We probably, just like a lot of companies, haven’t done as great of a job of communicating everything we’ve done. I think that’s some of your own strategy too is bringing back those milestones. Back in 2017, I created a booklet internally to highlight that. The first African-American that we had on the board of directors at the C-suite level, the first woman CEO, those types of things. When you put that down and do that retrospective, it really helps people understand how far you’ve come. Again, the whole thing with the diversity, inclusion, equity efforts are this bar, this continuum just keeps going.
It’s just a matter of, do you feel like the people that you work with care, that your boss cares. Your relationship with your immediate management team is so important, so vital to you feeling connected to the work you do, just driving your discretionary effort and whether or not you want to stay with the company and grow with the company. You can work on your diversity, you can show all your numbers and show your improvement, but if they walk out the back door within a year being brought in, what does that do for you?
Do you feel like the people that you work with care, that your boss cares?

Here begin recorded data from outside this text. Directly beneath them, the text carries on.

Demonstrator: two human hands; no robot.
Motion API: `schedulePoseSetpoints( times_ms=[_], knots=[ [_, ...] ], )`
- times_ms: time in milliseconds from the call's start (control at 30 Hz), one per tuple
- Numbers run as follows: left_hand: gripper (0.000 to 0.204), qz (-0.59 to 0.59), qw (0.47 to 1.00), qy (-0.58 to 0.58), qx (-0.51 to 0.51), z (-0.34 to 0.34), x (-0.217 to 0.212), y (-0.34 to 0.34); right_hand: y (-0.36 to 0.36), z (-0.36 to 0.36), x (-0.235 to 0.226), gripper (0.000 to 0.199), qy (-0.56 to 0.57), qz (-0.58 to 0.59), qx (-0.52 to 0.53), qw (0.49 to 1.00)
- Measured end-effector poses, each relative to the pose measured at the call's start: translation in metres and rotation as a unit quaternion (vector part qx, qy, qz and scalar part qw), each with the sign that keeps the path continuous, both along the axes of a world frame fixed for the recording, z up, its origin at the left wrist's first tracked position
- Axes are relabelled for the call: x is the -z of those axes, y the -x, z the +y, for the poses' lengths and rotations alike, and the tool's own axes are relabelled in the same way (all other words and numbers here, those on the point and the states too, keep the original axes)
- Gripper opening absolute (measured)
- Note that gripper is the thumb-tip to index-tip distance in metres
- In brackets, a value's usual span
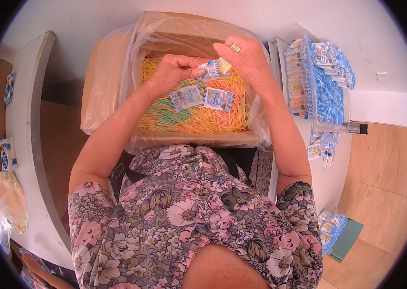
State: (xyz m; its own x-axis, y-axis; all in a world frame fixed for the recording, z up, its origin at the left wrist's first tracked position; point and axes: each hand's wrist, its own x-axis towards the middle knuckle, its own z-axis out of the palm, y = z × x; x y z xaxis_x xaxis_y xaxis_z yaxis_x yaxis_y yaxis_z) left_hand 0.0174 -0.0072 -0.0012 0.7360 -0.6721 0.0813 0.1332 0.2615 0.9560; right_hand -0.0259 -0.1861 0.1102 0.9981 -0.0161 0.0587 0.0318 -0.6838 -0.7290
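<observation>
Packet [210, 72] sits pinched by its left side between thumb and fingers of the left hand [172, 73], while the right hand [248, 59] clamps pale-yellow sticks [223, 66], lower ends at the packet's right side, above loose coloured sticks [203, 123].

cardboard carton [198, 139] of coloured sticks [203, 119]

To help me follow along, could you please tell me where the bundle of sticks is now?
In the head view, the bundle of sticks is in the right hand, over the cardboard box, at the right end of the left hand's packet.
</observation>
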Motion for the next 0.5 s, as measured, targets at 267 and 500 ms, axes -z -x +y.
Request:
schedulePoseSetpoints(
  times_ms=[267,500],
  knots=[
    [0.024,0.028,0.999,-0.016,0.002,0.006,-0.003,-0.002,0.011,0.015,-0.011,0.027,-0.004,-0.116,-0.021,0.993],
    [0.029,-0.110,0.990,-0.080,0.033,-0.011,-0.013,0.005,0.054,0.007,0.042,0.019,0.018,-0.134,0.032,0.990]
  ],
)
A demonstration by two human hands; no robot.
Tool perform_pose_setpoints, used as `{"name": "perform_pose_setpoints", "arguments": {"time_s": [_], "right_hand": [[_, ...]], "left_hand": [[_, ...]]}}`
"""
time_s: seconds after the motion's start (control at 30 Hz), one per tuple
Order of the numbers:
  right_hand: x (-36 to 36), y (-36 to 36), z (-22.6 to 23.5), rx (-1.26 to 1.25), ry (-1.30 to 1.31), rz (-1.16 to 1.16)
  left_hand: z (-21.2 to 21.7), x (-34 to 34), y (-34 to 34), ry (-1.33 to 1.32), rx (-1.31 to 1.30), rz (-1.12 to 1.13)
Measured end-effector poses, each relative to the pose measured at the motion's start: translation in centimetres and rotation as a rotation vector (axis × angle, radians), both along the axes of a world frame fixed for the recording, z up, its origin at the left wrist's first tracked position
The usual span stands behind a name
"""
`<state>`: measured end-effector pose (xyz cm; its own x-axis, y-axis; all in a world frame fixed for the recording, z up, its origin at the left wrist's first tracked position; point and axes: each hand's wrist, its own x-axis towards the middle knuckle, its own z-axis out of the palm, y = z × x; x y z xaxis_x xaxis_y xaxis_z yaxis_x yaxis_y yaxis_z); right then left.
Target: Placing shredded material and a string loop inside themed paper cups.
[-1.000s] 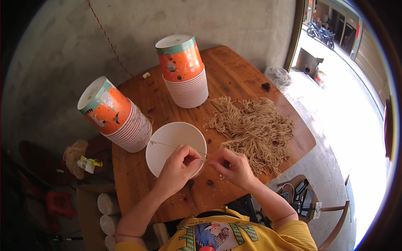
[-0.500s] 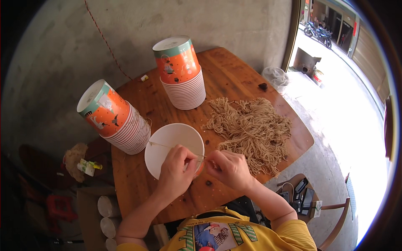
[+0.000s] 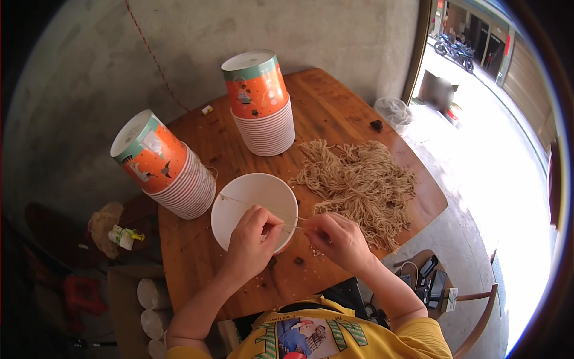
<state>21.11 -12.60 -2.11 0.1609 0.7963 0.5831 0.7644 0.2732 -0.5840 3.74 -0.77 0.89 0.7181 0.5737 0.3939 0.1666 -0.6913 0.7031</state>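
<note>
Two runs of pale string point(image 3: 239, 201) are stretched above the white bowl point(image 3: 229, 220), nearer the left edge of the worktop point(image 3: 194, 257) than its right corner. The longer is pointed from the bowl's left rim toward the right hand point(image 3: 339, 240); the shorter is pinched by the fingertips of left hand point(image 3: 253, 239) and right hand. Lettering on the yellow shirt point(image 3: 388, 340) is partly cut off; whether the runs join cannot be told.

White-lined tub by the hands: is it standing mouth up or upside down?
Mouth up: the tub shows its open top and white inside from above.
</note>
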Motion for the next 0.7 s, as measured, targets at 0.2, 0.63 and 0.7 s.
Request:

I think that’s the most important part is just reaching out to people, asking how they are, checking in with your people, knowing them, understanding them, being a mentor. Don’t let what’s going on right now prevent you from being able to do some different things and getting involved because every individual can make a difference. Measuring your success and your progress, putting things down. Now, that we’re starting 2021 goals, it’s asking each of your people to put one or two things down that they could do to help be more inclusive and holding yourself and them accountable to that. Just making that change over time. Again, I think that that’s the way we make progress and continue to move forward.”